We remember the route from home to school because we walk it every day. We remember a recipe because we’ve cooked it ourselves. Learning works the same way; when students do something on their own, it stays with them longer.
During a conversation with a teacher at a government school in Dimapur, I learned that many students in Grades 4 and 5 live away from their families so they can continue their education.
Most of them stay with relatives or in hostels. Since they cannot contribute financially, they often help by taking on household chores before and after school. By the time they reach the classroom, many have already spent part of their day helping at home.
Teachers see how this affects learning. Keeping students engaged requires more time and attention, especially when classrooms depend mainly on memorisation and repetition. This is visible in the tired faces of children who travel long distances and still try their best to keep up.
To make learning more connected and engaging, the Department of School Education, Nagaland, in collaboration with Education Above All (EAA), Mantra4Change, Shikshalokam, and NagaEd, introduced Project-Based Learning (PBL) in government schools. The approach encourages students to learn by doing, connecting lessons to real-life experiences, their surroundings, and their culture.
Learning by Doing
With Project-Based Learning, classrooms are becoming engaging, and teacher-student interaction is improving. Students now learn by doing. Instead of just reading lessons from books, they work on small projects, discuss with their classmates, and understand the topic in their own way with their teacher’s support.
In one classroom, students read a story in their English textbook and were then asked to write a new one using the same characters. They planned it together, wrote it on chart paper, and acted it out right there in class.
Their story was about a few friends buying potatoes from a shopkeeper who tricks them, and how a police officer solves the problem. The students wrote each dialogue by hand and played out every role, customers, shopkeeper, and police. The classroom filled with laughter as they performed their parts with full energy.
That simple activity became a turning point; it showed them that learning can be understood, discussed, and created together.
Finding Strengths in Each Other
Among these students is Khumtila, who enrolled in this government school after transferring from a private school. Her English was stronger than that of many of her classmates, and her teacher, Ms. Lolia, saw this as an opportunity.
“I include her with students who are not confident in English,” says Ms. Lolia. “That way, they learn from each other. Some students are good at speaking, others at drawing or explaining. Everyone brings something.”
Her mathematics teacher, Ms. Thejaseno, feels the same.
“When students make projects together, they exchange ideas and skills. I mix the hyperactive ones with the shy ones. It helps them work as a team.”
One of the classroom projects — ‘Shawls of Identity’ — helped students learn fractions through traditional shawl patterns. They drew shawls, divided them into different shapes, and coloured each part to understand fractions visually.
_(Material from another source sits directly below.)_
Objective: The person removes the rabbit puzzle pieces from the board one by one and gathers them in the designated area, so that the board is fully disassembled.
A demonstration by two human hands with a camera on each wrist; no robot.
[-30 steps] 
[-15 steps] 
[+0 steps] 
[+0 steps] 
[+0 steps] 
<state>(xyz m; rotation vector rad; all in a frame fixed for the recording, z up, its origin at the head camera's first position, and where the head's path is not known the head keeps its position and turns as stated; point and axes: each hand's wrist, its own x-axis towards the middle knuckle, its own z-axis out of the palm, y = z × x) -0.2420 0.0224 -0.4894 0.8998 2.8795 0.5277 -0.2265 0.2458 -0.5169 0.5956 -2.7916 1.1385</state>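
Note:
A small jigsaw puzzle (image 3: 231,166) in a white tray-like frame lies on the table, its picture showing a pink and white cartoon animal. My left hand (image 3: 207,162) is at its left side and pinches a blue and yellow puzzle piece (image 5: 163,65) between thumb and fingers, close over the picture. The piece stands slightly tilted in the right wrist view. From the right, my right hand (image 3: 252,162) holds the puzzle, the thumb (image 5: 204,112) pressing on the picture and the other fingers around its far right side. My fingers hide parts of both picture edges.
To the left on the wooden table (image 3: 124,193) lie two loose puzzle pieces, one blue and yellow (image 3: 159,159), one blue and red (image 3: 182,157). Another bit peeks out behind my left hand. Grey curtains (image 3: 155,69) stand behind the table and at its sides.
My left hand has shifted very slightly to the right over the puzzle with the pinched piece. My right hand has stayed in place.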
The project was later selected for the PBL fair, a state-level showcase celebrating student work.
Many Dreams, One Classroom
During the English project, Khumtila played the role of the police officer. When asked what she wants to become, she laughed and said,
“A makeup artist — to make everyone beautiful.
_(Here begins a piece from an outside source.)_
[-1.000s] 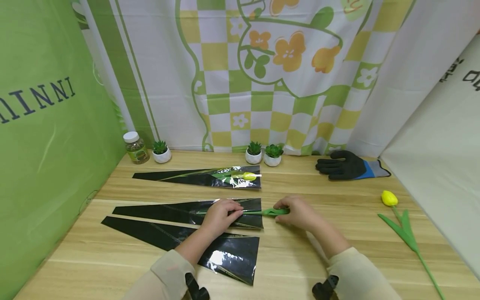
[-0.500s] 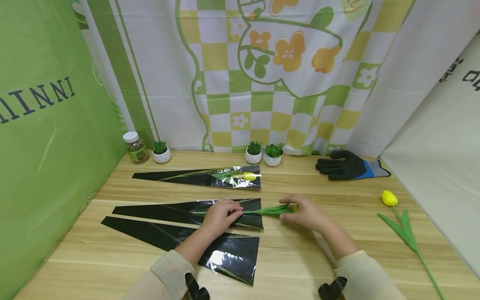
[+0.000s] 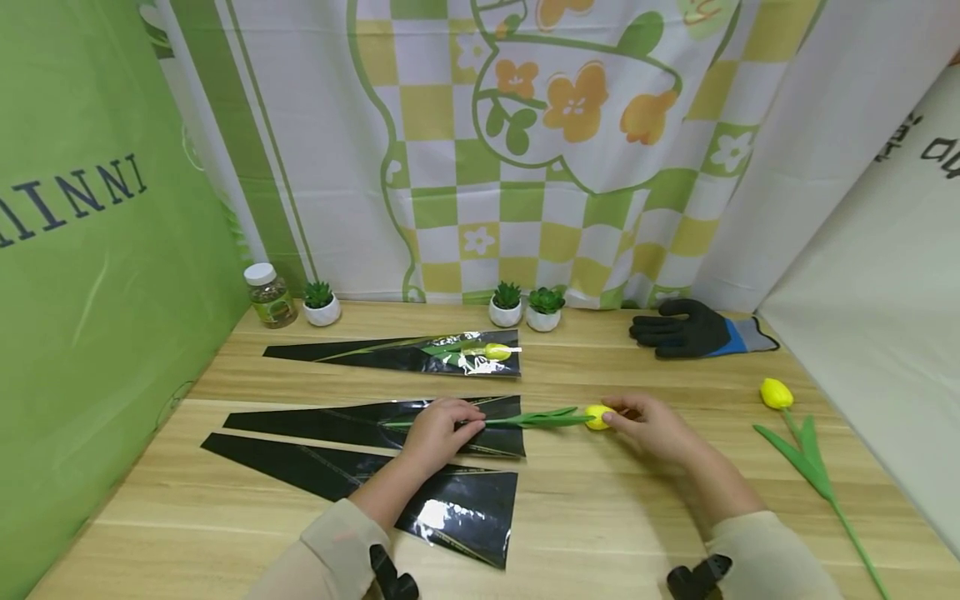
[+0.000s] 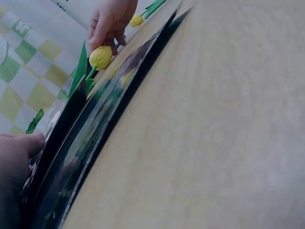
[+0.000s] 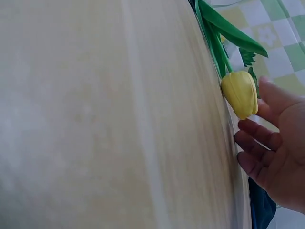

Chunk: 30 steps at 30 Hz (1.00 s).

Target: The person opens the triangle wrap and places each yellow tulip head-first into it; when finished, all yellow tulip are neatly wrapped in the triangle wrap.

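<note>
A yellow artificial tulip (image 3: 597, 417) lies with its stem in the middle black-and-clear flower sleeve (image 3: 300, 427); bud and green leaves stick out past the wide end. My left hand (image 3: 442, 429) rests over that sleeve near its mouth. In the left wrist view, the thumb lies against the raised film, pinching the sleeve (image 4: 64, 125). My right hand (image 3: 651, 427) is at the bud, thumb and index fingertips around its tip; the other fingers hang loosely curved in the right wrist view, beside the bud (image 5: 240, 94).
Another sleeve (image 3: 480, 500) lies in front; a third sleeve (image 3: 390, 367) behind holds a yellow tulip. A second loose tulip (image 3: 813, 454) lies at right. At the back stand a jar (image 3: 272, 300), several potted succulents (image 3: 546, 310) and a work glove (image 3: 686, 329).
My right hand has slid right along the tulip from its leaves to the bud, uncovering leaves and flower. The left hand stays in place on the sleeve.
</note>
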Tool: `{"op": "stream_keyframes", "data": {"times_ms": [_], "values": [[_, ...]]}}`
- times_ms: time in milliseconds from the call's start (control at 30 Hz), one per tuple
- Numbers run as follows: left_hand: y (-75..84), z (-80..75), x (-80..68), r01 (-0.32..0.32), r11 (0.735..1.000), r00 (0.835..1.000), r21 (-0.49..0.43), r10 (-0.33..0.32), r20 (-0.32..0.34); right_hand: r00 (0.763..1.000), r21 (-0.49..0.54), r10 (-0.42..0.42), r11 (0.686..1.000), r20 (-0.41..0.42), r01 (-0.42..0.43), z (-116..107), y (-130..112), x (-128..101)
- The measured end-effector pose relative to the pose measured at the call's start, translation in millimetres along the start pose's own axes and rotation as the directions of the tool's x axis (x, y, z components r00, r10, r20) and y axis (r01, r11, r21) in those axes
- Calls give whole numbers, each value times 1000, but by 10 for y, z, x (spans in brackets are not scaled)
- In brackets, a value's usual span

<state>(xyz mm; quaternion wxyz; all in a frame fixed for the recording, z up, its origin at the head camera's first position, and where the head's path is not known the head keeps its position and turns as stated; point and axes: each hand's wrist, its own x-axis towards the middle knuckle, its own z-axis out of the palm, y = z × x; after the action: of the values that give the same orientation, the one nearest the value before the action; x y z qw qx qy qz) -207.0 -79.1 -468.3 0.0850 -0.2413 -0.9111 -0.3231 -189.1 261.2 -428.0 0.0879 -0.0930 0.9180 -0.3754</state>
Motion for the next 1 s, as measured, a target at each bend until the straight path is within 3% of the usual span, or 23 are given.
{"op": "stream_keyframes", "data": {"times_ms": [200, 400, 667, 1000], "values": [[-3, 3, 1, 2, 1000, 1000, 2, -2, 6, 1000, -65, 17, 998, 13, -16, 20, 38, 8], [2, -4, 5, 12, 1000, 1000, -9, -12, 11, 999, -6, 35, 999, -12, -35, 79, 25, 34], [27, -23, 12, 18, 1000, 1000, -11, -18, 8, 1000, 69, 1, 998, -25, 1, 245, -94, 122], [66, -41, 13, 22, 999, 1000, -47, -23, -13, 1000, 68, -14, 998, 11, 13, 429, -308, 249]]}}
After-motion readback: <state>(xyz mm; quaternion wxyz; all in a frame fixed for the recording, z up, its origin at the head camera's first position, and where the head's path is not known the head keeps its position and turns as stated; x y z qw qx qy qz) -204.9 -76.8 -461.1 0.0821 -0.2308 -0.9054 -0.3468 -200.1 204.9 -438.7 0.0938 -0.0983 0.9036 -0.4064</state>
A police — to beat the thief.
A singer or dancer — maybe a K-pop artist!”
She also knows a few Korean words, including ‘Khamsahabnida’, which means ‘thank you’.
In another project, she created jewelry using paper and cardboard, learning about shapes through design. “At first, it was scary because we didn’t know how to make projects,” she said. “But teachers helped us. Next time, I want to use origami to make better designs.”
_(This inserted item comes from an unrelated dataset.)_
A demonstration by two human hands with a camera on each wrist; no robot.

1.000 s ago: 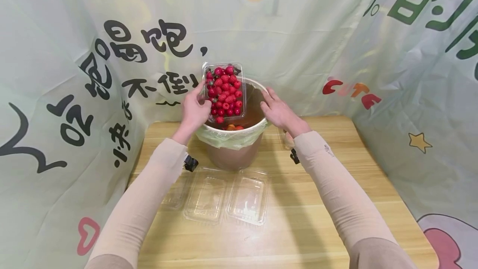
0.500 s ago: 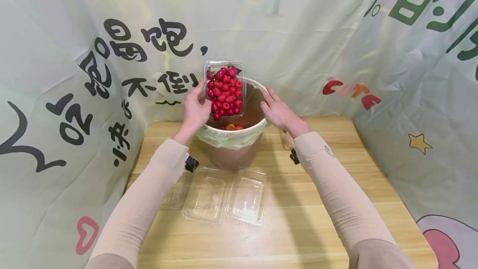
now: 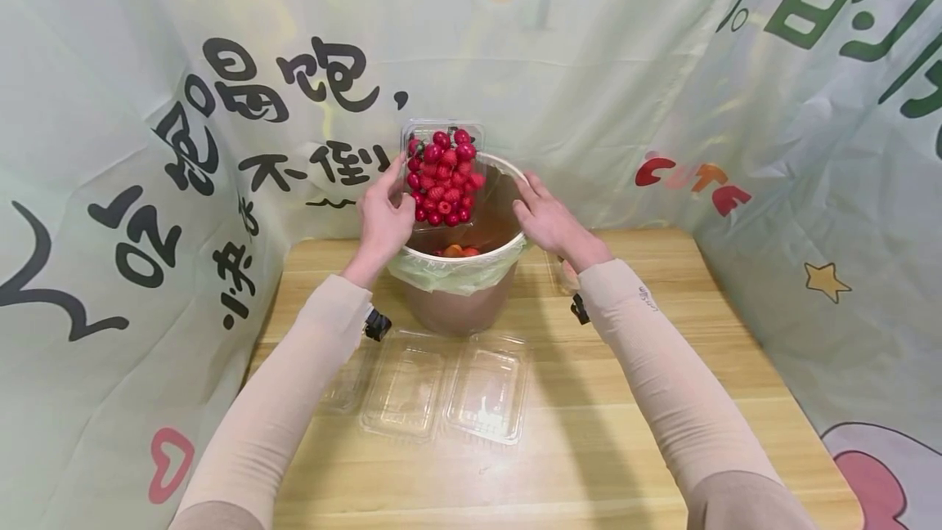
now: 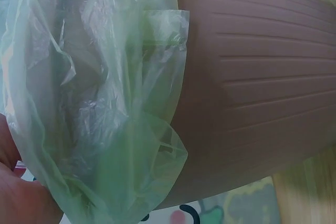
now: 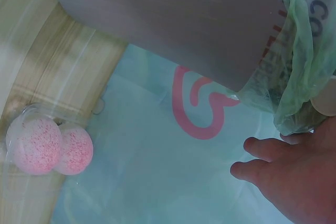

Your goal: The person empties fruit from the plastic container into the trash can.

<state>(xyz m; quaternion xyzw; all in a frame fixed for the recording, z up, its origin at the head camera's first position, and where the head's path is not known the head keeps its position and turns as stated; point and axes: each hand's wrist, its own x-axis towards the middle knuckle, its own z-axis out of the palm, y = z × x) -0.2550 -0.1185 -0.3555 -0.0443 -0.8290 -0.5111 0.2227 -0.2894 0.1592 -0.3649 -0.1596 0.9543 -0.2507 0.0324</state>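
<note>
My left hand [image 3: 384, 215] grips a clear plastic box [image 3: 440, 174] by its left side and tilts it over a brown bin [image 3: 459, 305]. Red raspberries [image 3: 444, 178] pile toward the box's lower end. The bin has a green liner bag [image 3: 456, 272] folded over its rim, and some red and orange fruit [image 3: 458, 251] lies inside. My right hand [image 3: 548, 219] rests on the bin's right rim with fingers extended. The left wrist view shows the bin wall [image 4: 262, 87] and the liner [image 4: 100, 103] up close. In the right wrist view my fingers [image 5: 273, 166] lie by the liner [image 5: 304, 56].
Several empty clear boxes [image 3: 441, 387] lie open on the wooden table [image 3: 625, 448] in front of the bin. A clear pack with two pink balls [image 5: 47, 148] sits on the table right of the bin. A printed cloth backdrop [image 3: 147, 145] closes off the back and both sides.
The box has tipped a little further and the raspberries have slid down toward its lower end. Both hands stay where they were.
</note>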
Her groupmates: Pongkhom, Petsula, Thango, and others, often share the same enthusiasm. They support each other while working, discuss ideas, and help their friends who find it difficult to understand.
A New Way of Seeing Learning
In classrooms where students come from different tribes and backgrounds, PBL has helped them connect and work together. They try to understand each other better and learn together at their own pace.
Teachers see that students are more willing to speak up, ask questions, and express their ideas. They’re not afraid of getting things wrong anymore. They’re curious. They’re engaged.
That’s what learning looks like now. It’s no longer about finishing lessons quickly, it’s about understanding the concepts and helping one another improve. What this shows is clear, when students learn through experience, lessons stay with them and classrooms become more engaging places to learn.